■ **Dataset excerpts**
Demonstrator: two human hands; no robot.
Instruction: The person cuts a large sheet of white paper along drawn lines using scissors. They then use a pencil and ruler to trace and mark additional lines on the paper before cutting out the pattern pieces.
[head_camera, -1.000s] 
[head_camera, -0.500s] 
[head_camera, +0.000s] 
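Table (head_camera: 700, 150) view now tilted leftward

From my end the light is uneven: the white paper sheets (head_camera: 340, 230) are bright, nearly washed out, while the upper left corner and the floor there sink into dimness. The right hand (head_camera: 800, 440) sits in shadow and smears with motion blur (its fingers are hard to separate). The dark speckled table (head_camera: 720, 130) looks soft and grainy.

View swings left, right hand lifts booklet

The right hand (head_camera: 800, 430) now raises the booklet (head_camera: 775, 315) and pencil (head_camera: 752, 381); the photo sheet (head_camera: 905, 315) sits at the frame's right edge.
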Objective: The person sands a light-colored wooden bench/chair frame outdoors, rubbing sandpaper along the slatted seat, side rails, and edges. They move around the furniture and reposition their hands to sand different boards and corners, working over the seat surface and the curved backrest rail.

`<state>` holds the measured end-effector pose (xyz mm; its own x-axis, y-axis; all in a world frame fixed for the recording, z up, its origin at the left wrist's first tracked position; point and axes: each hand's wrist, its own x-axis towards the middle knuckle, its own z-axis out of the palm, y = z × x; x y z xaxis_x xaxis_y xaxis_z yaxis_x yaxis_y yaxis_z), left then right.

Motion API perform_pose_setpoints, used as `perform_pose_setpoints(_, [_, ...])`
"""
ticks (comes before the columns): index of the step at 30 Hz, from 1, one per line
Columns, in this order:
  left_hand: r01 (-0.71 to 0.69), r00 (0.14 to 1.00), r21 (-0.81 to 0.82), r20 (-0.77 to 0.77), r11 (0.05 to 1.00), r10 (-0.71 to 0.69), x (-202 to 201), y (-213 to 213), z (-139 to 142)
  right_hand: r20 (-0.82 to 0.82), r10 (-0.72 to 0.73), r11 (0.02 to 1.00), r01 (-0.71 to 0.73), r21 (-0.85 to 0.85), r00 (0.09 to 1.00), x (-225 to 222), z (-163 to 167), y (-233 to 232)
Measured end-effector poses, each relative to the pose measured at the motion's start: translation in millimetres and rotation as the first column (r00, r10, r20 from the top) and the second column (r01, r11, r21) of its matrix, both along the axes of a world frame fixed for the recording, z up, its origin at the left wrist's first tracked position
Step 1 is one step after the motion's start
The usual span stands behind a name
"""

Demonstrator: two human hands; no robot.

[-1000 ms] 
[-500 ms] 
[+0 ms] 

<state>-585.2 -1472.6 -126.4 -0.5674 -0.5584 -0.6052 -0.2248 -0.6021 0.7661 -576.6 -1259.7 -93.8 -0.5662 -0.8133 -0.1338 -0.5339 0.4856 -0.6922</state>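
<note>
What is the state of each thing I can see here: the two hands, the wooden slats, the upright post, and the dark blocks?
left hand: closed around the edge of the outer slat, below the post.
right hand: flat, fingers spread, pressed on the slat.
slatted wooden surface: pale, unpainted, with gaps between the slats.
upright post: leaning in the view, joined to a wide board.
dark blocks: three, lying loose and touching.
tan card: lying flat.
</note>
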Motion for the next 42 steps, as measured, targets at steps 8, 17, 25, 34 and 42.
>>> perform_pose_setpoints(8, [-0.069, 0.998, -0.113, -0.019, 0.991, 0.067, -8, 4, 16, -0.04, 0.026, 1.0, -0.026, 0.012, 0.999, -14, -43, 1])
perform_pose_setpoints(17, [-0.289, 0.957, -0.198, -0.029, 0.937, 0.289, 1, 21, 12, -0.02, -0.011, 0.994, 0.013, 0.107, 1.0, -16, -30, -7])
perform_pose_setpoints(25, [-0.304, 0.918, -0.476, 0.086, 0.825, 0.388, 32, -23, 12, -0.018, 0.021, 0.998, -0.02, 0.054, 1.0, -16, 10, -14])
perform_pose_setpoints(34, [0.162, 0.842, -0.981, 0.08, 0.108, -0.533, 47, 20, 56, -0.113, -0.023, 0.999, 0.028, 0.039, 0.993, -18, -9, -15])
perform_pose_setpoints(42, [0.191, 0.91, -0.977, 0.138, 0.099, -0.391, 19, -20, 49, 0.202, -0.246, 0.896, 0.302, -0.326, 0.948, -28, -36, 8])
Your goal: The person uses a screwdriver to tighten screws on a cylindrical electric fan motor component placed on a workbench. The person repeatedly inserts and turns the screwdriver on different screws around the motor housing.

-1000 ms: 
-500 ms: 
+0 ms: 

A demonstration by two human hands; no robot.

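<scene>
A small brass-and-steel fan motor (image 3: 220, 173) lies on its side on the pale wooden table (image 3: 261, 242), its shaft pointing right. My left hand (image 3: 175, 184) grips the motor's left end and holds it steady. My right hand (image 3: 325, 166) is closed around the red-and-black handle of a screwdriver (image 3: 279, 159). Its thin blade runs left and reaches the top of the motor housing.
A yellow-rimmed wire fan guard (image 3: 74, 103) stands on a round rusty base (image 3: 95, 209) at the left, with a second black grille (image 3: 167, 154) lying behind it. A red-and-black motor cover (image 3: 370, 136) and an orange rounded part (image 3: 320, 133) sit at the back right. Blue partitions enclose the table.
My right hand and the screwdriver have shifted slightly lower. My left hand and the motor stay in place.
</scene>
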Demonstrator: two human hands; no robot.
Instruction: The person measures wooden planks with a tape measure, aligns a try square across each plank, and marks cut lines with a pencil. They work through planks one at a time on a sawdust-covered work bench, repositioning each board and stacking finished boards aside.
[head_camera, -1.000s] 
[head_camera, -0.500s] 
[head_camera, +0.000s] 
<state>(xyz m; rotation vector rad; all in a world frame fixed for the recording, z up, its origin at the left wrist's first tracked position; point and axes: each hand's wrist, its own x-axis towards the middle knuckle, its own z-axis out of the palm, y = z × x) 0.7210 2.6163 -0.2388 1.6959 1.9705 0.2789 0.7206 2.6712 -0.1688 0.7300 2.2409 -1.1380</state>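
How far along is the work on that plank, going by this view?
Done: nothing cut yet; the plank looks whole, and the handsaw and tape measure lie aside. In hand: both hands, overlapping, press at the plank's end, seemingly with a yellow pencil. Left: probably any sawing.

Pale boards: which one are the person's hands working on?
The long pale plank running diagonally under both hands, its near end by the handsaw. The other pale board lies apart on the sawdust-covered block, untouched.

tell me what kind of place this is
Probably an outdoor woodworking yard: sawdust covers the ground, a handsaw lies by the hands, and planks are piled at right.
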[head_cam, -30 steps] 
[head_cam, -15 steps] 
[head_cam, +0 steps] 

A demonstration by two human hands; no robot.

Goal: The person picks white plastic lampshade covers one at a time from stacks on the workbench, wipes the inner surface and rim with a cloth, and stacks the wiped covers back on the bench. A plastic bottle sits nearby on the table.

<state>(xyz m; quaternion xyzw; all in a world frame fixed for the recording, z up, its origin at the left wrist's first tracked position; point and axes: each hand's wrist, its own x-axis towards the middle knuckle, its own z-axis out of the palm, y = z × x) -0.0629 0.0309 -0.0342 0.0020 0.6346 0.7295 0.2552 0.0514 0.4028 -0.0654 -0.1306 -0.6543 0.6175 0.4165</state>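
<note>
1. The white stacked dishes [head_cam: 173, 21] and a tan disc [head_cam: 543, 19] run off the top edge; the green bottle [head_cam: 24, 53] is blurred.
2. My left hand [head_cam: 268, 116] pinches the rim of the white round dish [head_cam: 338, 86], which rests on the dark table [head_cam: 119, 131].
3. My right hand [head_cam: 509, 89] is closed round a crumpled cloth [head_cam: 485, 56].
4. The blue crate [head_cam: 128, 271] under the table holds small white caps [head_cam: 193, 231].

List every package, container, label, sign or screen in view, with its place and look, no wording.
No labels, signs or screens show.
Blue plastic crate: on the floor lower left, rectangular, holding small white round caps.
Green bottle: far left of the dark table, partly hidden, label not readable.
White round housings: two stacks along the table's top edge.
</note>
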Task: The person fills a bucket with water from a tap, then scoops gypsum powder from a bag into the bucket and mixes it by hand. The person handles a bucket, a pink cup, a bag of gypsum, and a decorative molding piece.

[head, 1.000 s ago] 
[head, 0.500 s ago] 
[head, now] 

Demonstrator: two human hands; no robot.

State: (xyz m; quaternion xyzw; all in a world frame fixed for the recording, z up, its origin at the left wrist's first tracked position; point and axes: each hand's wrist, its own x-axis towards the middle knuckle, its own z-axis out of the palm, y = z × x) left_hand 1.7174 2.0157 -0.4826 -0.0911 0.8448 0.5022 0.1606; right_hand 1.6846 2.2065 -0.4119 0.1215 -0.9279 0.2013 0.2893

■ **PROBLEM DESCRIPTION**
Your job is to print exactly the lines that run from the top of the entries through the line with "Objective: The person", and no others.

■ **WRITTEN SOLUTION**
Demonstrator: two human hands; no robot.
Instruction: The person cuts a large sheet of white paper along drawn lines using scissors. They then use a pencil and ruler to trace and mark additional lines on the paper before cutting out the pattern pieces.
[head_camera, -1.000s] 
[head_camera, -0.500s] 
[head_camera, +0.000s] 
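Table (head_camera: 700, 150) view now tilted leftward

From my end the light is uneven: the white paper sheets (head_camera: 340, 230) are bright, nearly washed out, while the upper left corner and the floor there sink into dimness. The right hand (head_camera: 800, 440) sits in shadow and smears with motion blur (its fingers are hard to separate). The dark speckled table (head_camera: 720, 130) looks soft and grainy.

View swings left, right hand lifts booklet

The right hand (head_camera: 800, 430) now raises the booklet (head_camera: 775, 315) and pencil (head_camera: 752, 381); the photo sheet (head_camera: 905, 315) sits at the frame's right edge.
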Objective: The person sands a light-colored wooden bench/chair frame outdoors, rubbing sandpaper along the slatted seat, side rails, and edges. They move around the furniture and reposition their hands to sand different boards and corners, working over the seat surface and the curved backrest rail.

This answer requires no further additions.